Building on our previous discussion, when the input feature map F ∈ ℝ^h^×w×^c is convolved with the convolution kernel K ∈ ℝ^h^×w×^c, this convolution is equivalent to a fully connected operation in both the spatial dimensions and the channel dimension. With this understanding, we introduce “ Sparsely Connected,” a method primarily aimed at reducing the number of fully connected operations. When the input feature map F ∈ ℝ^h^×w×^c is convolved with the convolution kernel K ∈ ℝ^h^×w×^c in the channel dimension, we no longer perform a fully connected operation. Instead, we adopt a sparsely connected approach in the channel dimension by employing a certain stride. Simply put, the feature map is convolved with only a part of the convolution kernels. For instance, with stride=3, 2 convolution kernels after one convolution operation are discarded. Regarding the choice of stride, we conducted a series of comparative experiments in the ablation study in Section 4.5, as shown in Table 3, verifying that the best performance is achieved when stride = 3. Also, as the stride gets larger, the model exhibits worse performance.

Table 3

Table 3 Results of the sparsely connected method when different strides are taken for ablation studies of SC modules.
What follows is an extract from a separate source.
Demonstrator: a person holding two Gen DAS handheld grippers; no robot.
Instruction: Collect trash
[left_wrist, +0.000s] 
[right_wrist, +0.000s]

By implementing Sparsely Connected, we eliminate the necessity for F_c to be multiplied by K_n, thereby significantly reducing the computational burden associated with convolution operations while preserving the essential information required for subsequent processing.

Based on the previous description, we can integrate “Sparsely Connected” with “Group Mixing”.

In the after of Group Mixing, we obtain K_n feature maps following group convolution. Subsequently, we partition these K_n feature maps into g groups and employ g independent convolution kernels K ∈ ℝ^h^×w×^c. The step size between feature maps and convolution kernels for each convolution operation is set to g, and K_c ≤ F_c. By performing convolution on the entire input K_n/g times, the number of feature maps is reduced to K_n/g. At this juncture, the parameter count for convolutional computation is calculated as Equation 6:

\begin{array}{l} Parameters = \frac{F_{c}}{g} \times \frac{K_{n}}{g} \times g + K_{c} \times g & (6) \end{array}

The FLOPs are determined as Equation 7:

\begin{array}{l} FLOPs = \frac{F_{c}}{g} \times \frac{K_{n}}{g} \times F_{h} \times F_{w} \times g + K_{c} \times \frac{K_{n}}{g} \times F_{h} \times F_{w} \times g & (7) \end{array}

Clearly, by incorporating the “Sparsely Connected” approach, we further reduce the number of parameters in the CNN, enabling it to operate more efficiently. Moreover, this approach facilitates the seamless transfer of feature information from one layer to the next without compromising the effectiveness of the feature information. Figure 3B nicely illustrates our proposed sparsely connected approach.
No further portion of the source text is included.